Scialom è convinta che la misura non scompaginerebbe gli equilibri del sistema finanziario: »La cancellazione riguarderebbe unicamente la Bce e non i portafogli finanziari, dunque non comporterebbe perdite per i risparmiatori che detengono titoli. Ciò è possibile perché le banche centrali sono i soli attori i cui passivi non sono dei debiti. Si tratterebbe dunque di una mossa della Bce in nome di un migliore avvenire per tutti gli europei. L’immobilismo, al contrario, significherebbe prendere rischi mortali». Un altro punto del piano è decisivo: «Non si tratta di ridurre il livello d’indebitamento dei Paesi, perché l’equivalente del debito cancellato dovrebbe essere investito per la transizione ecologica». Nel piatto in questione, sottolineano i 7 economisti francesi, ci sono i 2.320 miliardi di euro (dato aggiornato al maggio 2020) di debiti acquistati dal 2015 dalla Bce agli Stati europei.

Ma questa manovra su scala europea sarebbe davvero senza rischi? «La principale opposizione ragionevole a questa proposta riguarda l’inflazione – ammette Scialom –. Oggi, speriamo tutti che possa imporsi un’inflazione moderata.
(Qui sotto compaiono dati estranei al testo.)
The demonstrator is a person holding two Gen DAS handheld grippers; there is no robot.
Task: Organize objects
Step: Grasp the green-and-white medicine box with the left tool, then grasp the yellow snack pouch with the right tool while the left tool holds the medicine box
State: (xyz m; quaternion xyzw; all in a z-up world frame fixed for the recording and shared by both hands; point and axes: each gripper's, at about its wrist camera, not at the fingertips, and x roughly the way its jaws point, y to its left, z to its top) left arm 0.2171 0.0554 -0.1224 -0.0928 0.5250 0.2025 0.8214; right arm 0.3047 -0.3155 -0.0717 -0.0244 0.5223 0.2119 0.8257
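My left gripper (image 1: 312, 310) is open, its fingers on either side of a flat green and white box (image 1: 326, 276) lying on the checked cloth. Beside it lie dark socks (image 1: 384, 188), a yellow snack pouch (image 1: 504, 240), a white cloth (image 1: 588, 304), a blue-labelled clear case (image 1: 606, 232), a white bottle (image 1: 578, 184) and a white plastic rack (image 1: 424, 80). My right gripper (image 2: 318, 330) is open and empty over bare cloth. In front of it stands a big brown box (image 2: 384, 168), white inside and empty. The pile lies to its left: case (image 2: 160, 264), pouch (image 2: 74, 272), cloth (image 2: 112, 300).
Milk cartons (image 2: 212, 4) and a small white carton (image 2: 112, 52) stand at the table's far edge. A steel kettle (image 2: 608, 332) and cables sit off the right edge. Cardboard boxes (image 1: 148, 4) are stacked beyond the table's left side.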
Al di là di un certo livello d’inflazione, si hanno certamente effetti distorsivi. Per questo, non proponiamo di annullare tutto il debito di colpo. La Bce potrebbe farlo progressivamente e in modo contrattuale con gli Stati, annullando il debito fin quando l’inflazione resta sotto un certo livello auspicabile. Per l’Europa, su scala mondiale, sarebbe pure un modo per rafforzare il proprio ruolo guida sulle questioni ambientali».
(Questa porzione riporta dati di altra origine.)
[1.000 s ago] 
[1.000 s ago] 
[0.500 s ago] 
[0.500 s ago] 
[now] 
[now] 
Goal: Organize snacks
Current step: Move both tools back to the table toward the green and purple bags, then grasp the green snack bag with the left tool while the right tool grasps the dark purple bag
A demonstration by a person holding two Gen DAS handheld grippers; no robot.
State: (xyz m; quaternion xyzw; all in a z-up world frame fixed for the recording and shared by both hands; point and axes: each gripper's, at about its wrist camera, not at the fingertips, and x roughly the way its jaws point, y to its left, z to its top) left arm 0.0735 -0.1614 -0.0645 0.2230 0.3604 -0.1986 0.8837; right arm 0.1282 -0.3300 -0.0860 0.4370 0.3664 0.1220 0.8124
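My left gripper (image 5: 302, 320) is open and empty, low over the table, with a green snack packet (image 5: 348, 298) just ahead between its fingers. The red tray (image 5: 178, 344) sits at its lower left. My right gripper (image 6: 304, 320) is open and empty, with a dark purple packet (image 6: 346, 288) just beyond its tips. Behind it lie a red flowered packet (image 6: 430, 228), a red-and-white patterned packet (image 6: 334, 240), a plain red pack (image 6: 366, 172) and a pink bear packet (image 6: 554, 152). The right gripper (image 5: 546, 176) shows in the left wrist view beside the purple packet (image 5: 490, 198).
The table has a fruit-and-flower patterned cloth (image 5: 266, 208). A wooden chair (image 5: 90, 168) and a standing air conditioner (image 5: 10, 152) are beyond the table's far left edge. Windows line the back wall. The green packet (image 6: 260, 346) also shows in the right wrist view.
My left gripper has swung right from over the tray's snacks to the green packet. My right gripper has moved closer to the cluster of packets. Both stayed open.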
La proposta avanzata in Francia non è affatto isolata, iscrivendosi fra l’altro in quella corrente emergente del pensiero economico che giudica ormai doveroso integrare pienamente le sfide ecologiche in ogni politica macroeconomica, senza confidare nella sola presunta capacità dei mercati di penalizzare e "far pagare" i comportamenti ecologici non virtuosi. Sul Financial Times, Mark Dowding, ai vertici del gestore di portafogli londinese BlueBay (detenuto oggi dalla Royal Bank of Canada), ha appena ricordato che ««è giunta l’ora di pensare alla cancellazione del debito», citando in primis il caso del debito detenuto dalla Bce. In Italia, si tratta di un’idea appena rilanciata in modo molto argomentato dagli economisti Leonardo Becchetti e Pasquale Scaramozzino, dell’Università di Roma Tor Vergata, che propongono anch’essi una cancellazione progressiva del debito, in modo da superare i timori più diffusi, come quelli di ricadute negative per la Bce, o quelli legati alla tentazione degli Stati di assumere in futuro comportamenti finanziari lassisti.